Eyeing them as they came into the room, he said not a word. Let them sweat a little while longer. Athelstan met his gaze unblinkingly, but there was an uneasy question in his eyes. Edmund, the dark one, did not dare to even lift his head. Ecbert smiled sheepishly until Æthelred’s glare wiped the idiotic grin from his face.

“What is it that you would say to me?” Æthelred growled, addressing Athelstan, whose uncanny resemblance to the dead Edward continued to gall him, like a constant reproach.

“Why did you give her a crown?” Athelstan demanded.

Edmund flinched, and well he might. The question was far too raw. Æthelred kept his temper, but only just.

“Is it thus that you question the policy of your king, as if you were my equal? Who in Christ’s name do you think you are to do so?”

“I am your heir,” Athelstan replied, bristling like a hedgehog. “I have every right to ask such a question. You have taken a Norman bride to your bed and made her your queen. What do you expect me to do, wish you happiness? Shall I pretend that my own interests are not at stake?”

“You have no interests beyond those that I give you,” Æthelred thundered back at him. “You have no monies nor estates nor powers other than those that have been granted by me. Christ! You are too young to even have a thought in your head that does not agree with my wishes.”

“You are wrong there, my lord. Indeed, I have many thoughts, and almost none of them, I expect, agree with your wishes.”

“Then it should have come as no surprise to you,” Æthelred spat, “that I did not seek your counsel before I made my decision to wed.”

His son flushed, his expression wounded. “And yet,” he said, “it did surprise me. It surprised all of us.

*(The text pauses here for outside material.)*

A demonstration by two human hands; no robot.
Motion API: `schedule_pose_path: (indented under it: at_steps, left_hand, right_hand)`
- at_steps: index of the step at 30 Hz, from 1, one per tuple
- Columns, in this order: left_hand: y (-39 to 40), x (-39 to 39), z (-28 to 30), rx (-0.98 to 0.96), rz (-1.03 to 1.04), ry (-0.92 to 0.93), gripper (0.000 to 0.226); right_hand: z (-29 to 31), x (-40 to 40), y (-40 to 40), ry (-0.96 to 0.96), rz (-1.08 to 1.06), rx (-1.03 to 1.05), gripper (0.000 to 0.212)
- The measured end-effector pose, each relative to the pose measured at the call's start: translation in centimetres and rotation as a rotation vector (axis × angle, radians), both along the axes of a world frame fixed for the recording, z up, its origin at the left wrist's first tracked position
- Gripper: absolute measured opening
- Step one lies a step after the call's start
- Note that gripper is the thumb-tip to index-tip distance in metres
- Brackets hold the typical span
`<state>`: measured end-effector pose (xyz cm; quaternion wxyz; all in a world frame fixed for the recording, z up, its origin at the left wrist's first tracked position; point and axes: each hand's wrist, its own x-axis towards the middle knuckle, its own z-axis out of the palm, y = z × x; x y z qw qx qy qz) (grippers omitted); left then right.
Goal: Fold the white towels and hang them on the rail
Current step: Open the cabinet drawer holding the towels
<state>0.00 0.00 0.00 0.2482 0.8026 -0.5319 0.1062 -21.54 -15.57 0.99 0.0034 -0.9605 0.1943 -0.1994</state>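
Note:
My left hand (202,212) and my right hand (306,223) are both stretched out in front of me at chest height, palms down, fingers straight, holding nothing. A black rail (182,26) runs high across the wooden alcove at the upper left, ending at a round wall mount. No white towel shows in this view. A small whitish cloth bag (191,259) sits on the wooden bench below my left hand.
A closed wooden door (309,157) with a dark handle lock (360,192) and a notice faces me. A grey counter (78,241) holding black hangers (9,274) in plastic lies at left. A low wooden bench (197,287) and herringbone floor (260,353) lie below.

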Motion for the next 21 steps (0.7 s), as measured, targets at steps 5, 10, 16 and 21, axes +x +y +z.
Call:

For weeks we waited for a summons from you, my lord, requesting us to attend your council. Yet it did not come. Tell me then: Whose counsel did you seek? Which of your brilliant advisers encouraged you to grant a crown to a foreign bride? I warrant it was not Ealdorman Ælfhelm. He makes no secret of his belief that you are either mad or a fool.”

So, here it was. Here was what he had suspected all along. Ælfhelm had turned even his own sons against him.

“Has Ælfhelm persuaded you, then, to his point of view?” he demanded. “All of you?” He raked them all with his glance, but no one would answer that query. Even Athelstan looked somewhat taken aback now, by his own audacious words. “I knew when I placed you under Ælfhelm’s leadership that he would try to twist your minds against me, but I had hoped that my sons would show more fealty to their father and king. It seems that my trust was misplaced.”

“My lord,” Athelstan’s tone was placating now. “I did not mean to—”

“I know exactly what you meant. By word and deed you have declared yourself. Since you hold my marriage and my queen in such low esteem, you are banished from my presence and from my court. Get you to St. Albans, all three of you, until I send for you again. Lord Ælfhelm has taught you to question your king. Let us see if the good brothers at the abbey can teach you patience and humility. Now get out.”